Una vez España supere ese umbral, el día a día podría asemejarse cada vez más al que había antes de la pandemia. Prueba de ello es que el presidente de la Xunta de Galicia, Alberto Núñez Feijóo, ha aseverado que la eliminación paulatina de la mascarilla se podría dar en lugares al aire libre "a partir del mes de julio o agosto"

Una idea que ya baraja también el Gobierno junto a las comunidades autónomas y que, tal y como destacan algunos psicólogos, puede suponer un alivio en un estado de ánimo mermado por la desaparición de algunas actividades sociales.

Pero no solo podría suponer el fin de las mascarillas. Una inmunización efectiva también atraería el fin de la distancia social. El Ministro de Cultura y Deporte, Miguel Uribes, ya ha anunciado la vuelta del público a eventos deportivos: "Vamos a volver a tener público en LaLiga y en la ACB de baloncesto", ha expresado el ministro, que ha especificado que se albergará al 30% del aforo del estadio con un máximo de 5.000 personas.

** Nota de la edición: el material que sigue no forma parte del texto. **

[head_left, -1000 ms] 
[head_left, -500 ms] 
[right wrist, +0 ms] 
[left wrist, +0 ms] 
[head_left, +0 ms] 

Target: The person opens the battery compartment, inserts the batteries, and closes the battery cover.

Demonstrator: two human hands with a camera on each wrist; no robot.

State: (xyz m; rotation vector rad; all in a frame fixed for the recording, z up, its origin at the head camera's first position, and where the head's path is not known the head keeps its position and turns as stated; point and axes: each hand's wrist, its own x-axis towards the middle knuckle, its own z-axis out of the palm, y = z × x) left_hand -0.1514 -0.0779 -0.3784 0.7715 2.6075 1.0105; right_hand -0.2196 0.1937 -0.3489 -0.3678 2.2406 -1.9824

Un acercamiento a la normalidad sobre el que los psicólogos también advierten: hay personas para las que podría suponer el efecto contrario, ya que hay quienes están decidiendo quedarse en casa para evitar situaciones que podrían ponerles en riesgo.

Para conseguir reducir esos posibles temores, los expertos recomiendan enfrentarse a ellos mediante aproximaciones sucesivas, aunque reiteran la importancia de la empatía para que la mayor interacción social no genere problemas entre quienes se alegran del cambio y aquellos que puedan sufrir con él.